There's no two ways about it, it's really depressing. But it's so well done and so worth it that I can't help but recommend it. Yates is able to portray fighting couples more accurately than any other writer I can think of and such a big part of what makes the constant battles between Frank and April Wheeler so effective is that?neither one of them is really a horrible person exactly. Rabbit is a terrible human being, Jernigan is awful, Julian English is weak and ultimately pathetic but both Frank and April are somewhat sympathetic. And charming. To a degree.
I don't want to spoil it for you, I'll try to keep major plot points out of the blog, but it starts off with an amazing piece of local theater. Then it gets straight to the fighting. Over the course of the summer of 1955 the lives of these two people in a western Connecticut suburb are destroyed.
I've often remarked that what separates this from other classics in the Asshole Man canon is the fact that the Wheelers are, at first, kind of like you. These are smart, literate, funny people who consider themselves anything but typical. And that's not too hard to identify with. But they're not a good couple and they're not well developed people and, like any classic Asshole Man novel, they grapple with what they want versus what they have.

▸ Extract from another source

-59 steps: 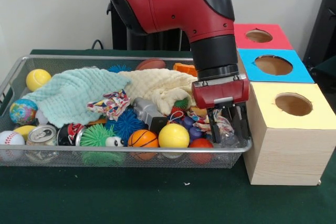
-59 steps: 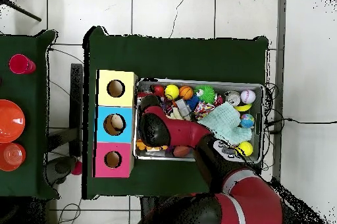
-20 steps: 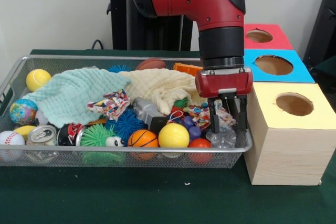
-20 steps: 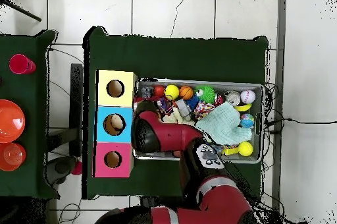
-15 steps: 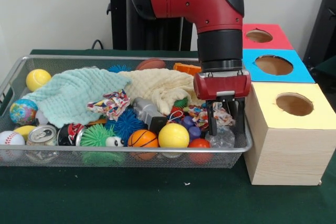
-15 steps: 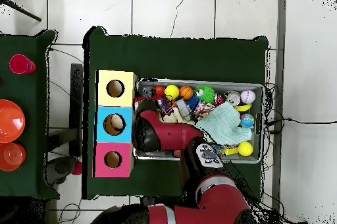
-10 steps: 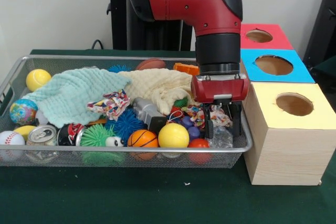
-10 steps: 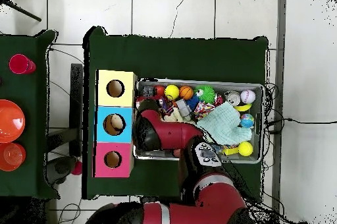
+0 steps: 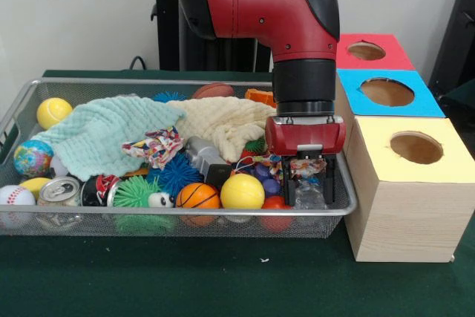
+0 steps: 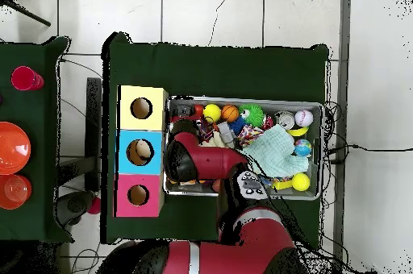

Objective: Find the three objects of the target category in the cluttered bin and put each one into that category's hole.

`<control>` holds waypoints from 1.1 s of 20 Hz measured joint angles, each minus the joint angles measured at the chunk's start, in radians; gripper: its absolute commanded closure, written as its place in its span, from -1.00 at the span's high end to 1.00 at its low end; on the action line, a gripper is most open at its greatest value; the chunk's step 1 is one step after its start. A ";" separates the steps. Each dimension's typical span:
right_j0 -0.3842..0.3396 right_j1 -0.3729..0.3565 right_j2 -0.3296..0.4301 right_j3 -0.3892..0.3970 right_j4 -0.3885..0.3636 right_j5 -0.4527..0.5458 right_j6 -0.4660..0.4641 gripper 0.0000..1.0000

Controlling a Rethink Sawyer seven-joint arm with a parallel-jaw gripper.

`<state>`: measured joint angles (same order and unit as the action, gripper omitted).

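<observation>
My gripper (image 9: 309, 183) is low in the right end of the wire bin (image 9: 178, 211). Its fingers (image 9: 292, 182) stand apart on either side of a crumpled clear plastic piece (image 9: 309, 195). A patterned scrap of cloth (image 9: 306, 167) sits just under the red gripper body, between the fingers. Beside the bin stand three boxes with round holes: yellow (image 9: 401, 206), blue (image 9: 427, 105) and red (image 9: 397, 61). In the overhead view the arm (image 10: 202, 166) hides the gripper, next to the blue box (image 10: 125, 151).
Left of the gripper lie a yellow ball (image 9: 242, 191), a small basketball (image 9: 197, 196), a red ball (image 9: 278, 203) and purple balls (image 9: 265, 176). A cream towel (image 9: 226, 120) and a mint towel (image 9: 104, 135) cover the middle. A can (image 9: 59, 191) and a baseball (image 9: 15, 197) sit far left.
The gripper has come down and slightly left, onto the clear plastic. Its fingers look a little closer together. The yellow ball and basketball have shifted slightly left.
</observation>
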<state>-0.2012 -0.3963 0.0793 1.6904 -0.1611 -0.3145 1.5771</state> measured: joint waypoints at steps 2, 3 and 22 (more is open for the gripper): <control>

I don't know what happened in the late 50s, I can only assume it had to do with coming home from the war to a life played out in bland suburban sprawl, but Rabbit takes place in the '60s and Jernigan in the '90s so I feel like this is a timeless malaise. This fear that your life is not developing the way you want it to; this fear that the future holds no promise; this fear that you're being “contaminated” by the mediocre people and environment you've become stuck in; this fear that youth has finally slipped away forever and that not only did you totally miss out on all the good parts and are filled with regret, but all those things that were good and all those times that you felt like their was so much promise have dissolved, come to naught, leaving you empty and frustrated and, more often than not, hung-over.

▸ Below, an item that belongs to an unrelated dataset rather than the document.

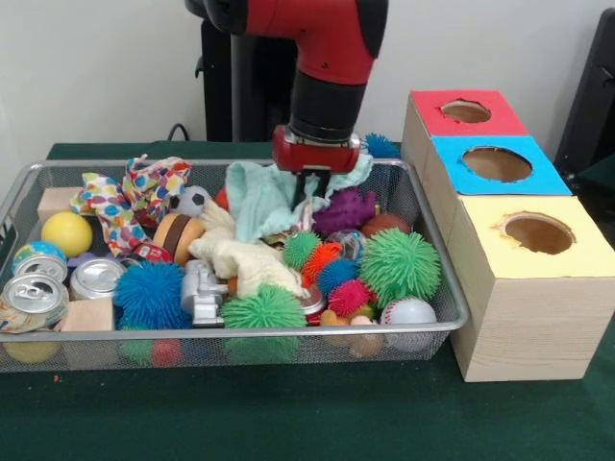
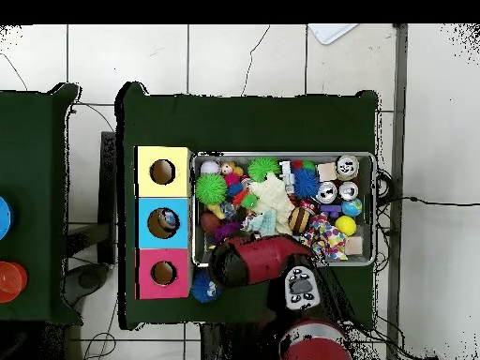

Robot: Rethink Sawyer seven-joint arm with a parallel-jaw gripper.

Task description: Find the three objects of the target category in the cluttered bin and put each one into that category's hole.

It's this kind of mind frame that makes for the fighting. Yates is able to capture the way that arguments unfold both when totally improvised and when pre-meditated. There are things Frank absolutely does not want to say out loud, he's not even really feeling them but, once the tiniest thing doesn't go the way he wants it to, he angers and all the things he absolutely did not want to say to her spill out of his mouth in a firestorm designed to hurt her as much as and as deeply possible. It's intense.

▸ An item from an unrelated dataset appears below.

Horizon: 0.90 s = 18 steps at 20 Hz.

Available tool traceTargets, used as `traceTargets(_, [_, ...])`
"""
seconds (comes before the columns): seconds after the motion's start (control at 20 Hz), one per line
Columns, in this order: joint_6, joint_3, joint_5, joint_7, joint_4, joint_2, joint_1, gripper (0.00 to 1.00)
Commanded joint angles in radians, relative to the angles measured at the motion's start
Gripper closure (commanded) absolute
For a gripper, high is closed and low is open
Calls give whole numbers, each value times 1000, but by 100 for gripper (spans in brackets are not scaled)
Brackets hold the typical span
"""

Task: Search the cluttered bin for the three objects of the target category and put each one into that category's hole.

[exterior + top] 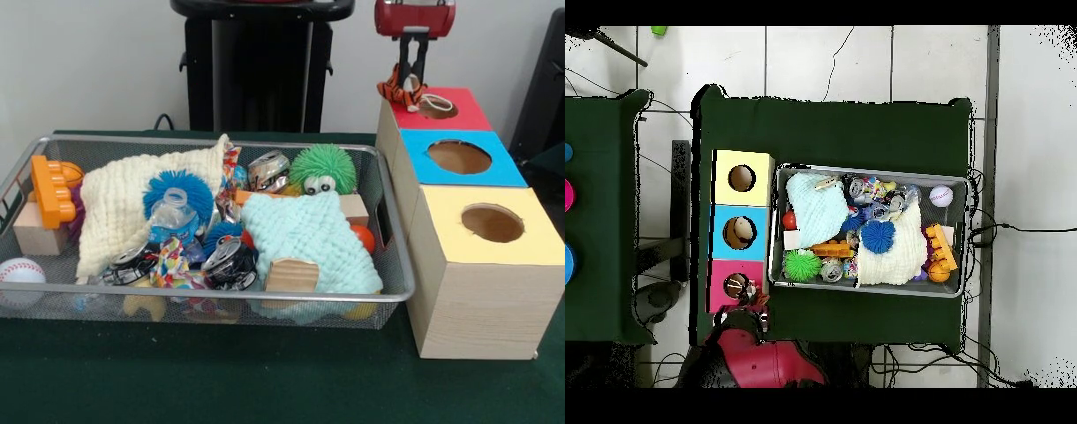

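Over the red-topped wooden box's hole (437, 107), far right, the gripper (409, 87) clamps a small orange-and-black striped tiger toy (399, 91). This looks like the drop step; next, release.

Arm (414, 18): glossy red housing with black trim. Gripper (410, 81): two slim black fingers (404, 66) below it. Pedestal (261, 66): black column, black top plate.

At the frame's right, the boxes' tops were red (466, 109), blue (499, 165) and yellow (530, 237); the tabletop (221, 380) was dark green.
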Motion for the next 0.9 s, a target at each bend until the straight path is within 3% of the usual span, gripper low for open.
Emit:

The plot involves a plan to escape from all that is cliche, then that plan falls apart and husband and wife begin a bitter game of wills that no one comes out of unchanged. I know it sounds grim and heavy, it is, but it's so expertly crafted and parts of it are so well observed and sarcastic that I'm sure you'll enjoy it.
Read it before the filmed adaptation, which reunites the greatest on-screen lovers of our (or any) generation (Leonardo DiCaprio and Kate Winslet), comes out next year. I'm sure it will be fine, but there's so much fantastic subtlety in the book, even the most skillful and competent screenwriters will have to jettison some of the good stuff.